Tibetan incense swirled and danced, the scent of it mingling with death. The door burst open, and death ran toward him. He was up on his feet in a flash and had unsheathed two samurai swords that had been mounted on his altar. The whoosh and thud of heads being separated from bodies thrummed in his ears as he kicked out the window and somersaulted onto the fire escape.

The things that sought him crawled like fast spiders, but he slashed and cut, every fiber of his being remembering all of his ancient teachings. Winded, there were some on the roof above him, some scrambling over the hacked bodies he left below him. A military truck rolled down the street and he lifted a sword to hail it for help . . . but the soldiers only saw the carnage around him.

Inside the Bradley the terrified men made a snap decision.

"There's more of 'em on the fire escape, Joe. Hot those motherfuckers!"

Nirvana was close at hand. As he saw the flamethrower rise, Monk Lin let his swords fall away to clatter on the cement below, and simply turned into the orange-red sun.
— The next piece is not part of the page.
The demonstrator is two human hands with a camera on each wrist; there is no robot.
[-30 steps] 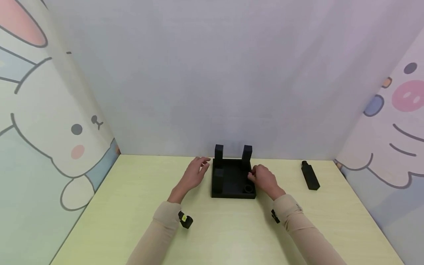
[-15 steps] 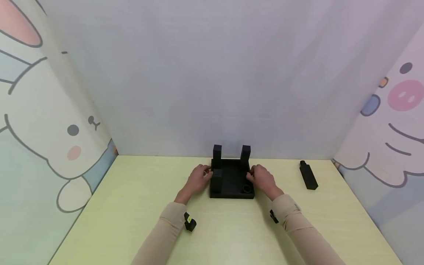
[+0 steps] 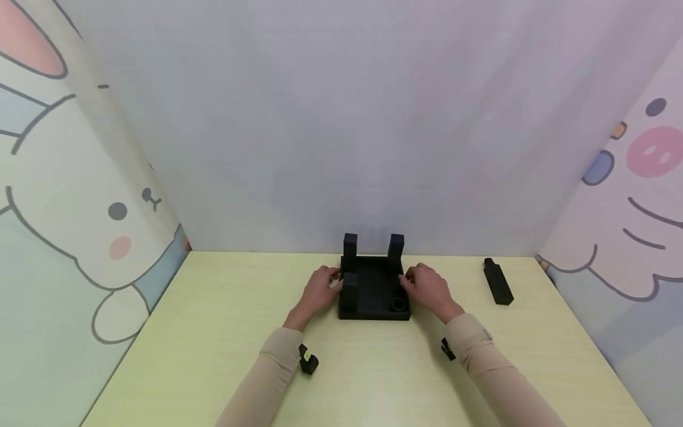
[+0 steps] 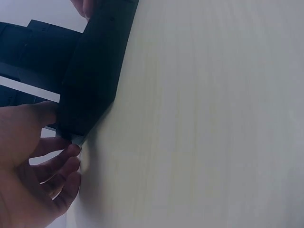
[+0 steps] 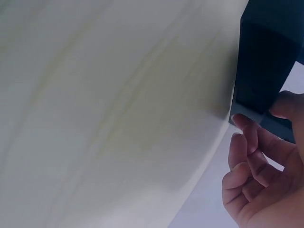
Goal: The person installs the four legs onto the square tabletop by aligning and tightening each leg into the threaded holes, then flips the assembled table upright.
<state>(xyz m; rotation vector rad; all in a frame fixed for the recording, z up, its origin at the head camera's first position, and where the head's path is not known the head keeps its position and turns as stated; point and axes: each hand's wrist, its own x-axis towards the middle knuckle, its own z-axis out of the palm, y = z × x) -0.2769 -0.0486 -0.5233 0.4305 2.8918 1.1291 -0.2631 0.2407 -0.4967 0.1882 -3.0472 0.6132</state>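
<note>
A black tray-like stand (image 3: 374, 315) sits on the table between my hands. Two upright posts (image 3: 396, 249) rise at its back, a block (image 3: 350, 289) stands at its front left, and a round ring shape (image 3: 398, 304) marks its front right corner. My left hand (image 3: 319, 290) pinches the stand's left side, thumb toward the inside and fingers along the outer wall. On the opposite side, my right hand (image 3: 428, 290) pinches the right wall, its thumb over the rim; the right wrist view shows the index finger against the outside and the other fingers curled.
A black bottle-shaped object (image 3: 498, 283) with a narrow neck lies to the right on the pale yellow table (image 3: 213, 332). A plain curtain (image 3: 341, 118) hangs behind the table, and panels with cartoon animals flank both sides.
My left hand has come in from beside the stand's back left and taken hold of its left side. The right hand stays at the right wall. The stand looks unmoved.
</note>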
Bliss.

Chapter SEVEN

As the team boarded the yacht, Damali kept her senses sweeping. Isis blade at the ready, despite Carlos's concerns, she walked point, giving the sweep team the all clear cabin by cabin, closet by closet, shadowy corner by shadowy corner. Nothing crazy could debark with them--not on her watch.

She murmured the Twenty-third Psalm as she walked the lower deck, clearing out negative energy, blessing the vessel, and ready to kick anything's ass that was not from the Light. Time was of the essence and it was about efficiency.

But Montrose Sinclair's dream boat had the bright, clean feel of the uninhabited. The shame of it all was, it almost seemed as though the man had never even gotten the opportunity to ever take her from her berth. Damali stopped in the first bedroom she spied, checking under the queen-sized bed and along the sleek walnut finishes. Nothing. Just a bright and cheery room.

She met Jose on the steps on the way up. He gave her the all clear nod, and she could see Big Mike's huge shadow pass.

"We cool on the main," Big Mike said, walking with an Uzi cocked up toward the ceiling. "Nice digs, though."

Damali smiled and pounded Jose's fist as she passed him. "As soon as the away team gets back, tell Juanita that shower she wanted is hers."

"Thanks, D," Jose said, giving her a look that stopped her in her tracks.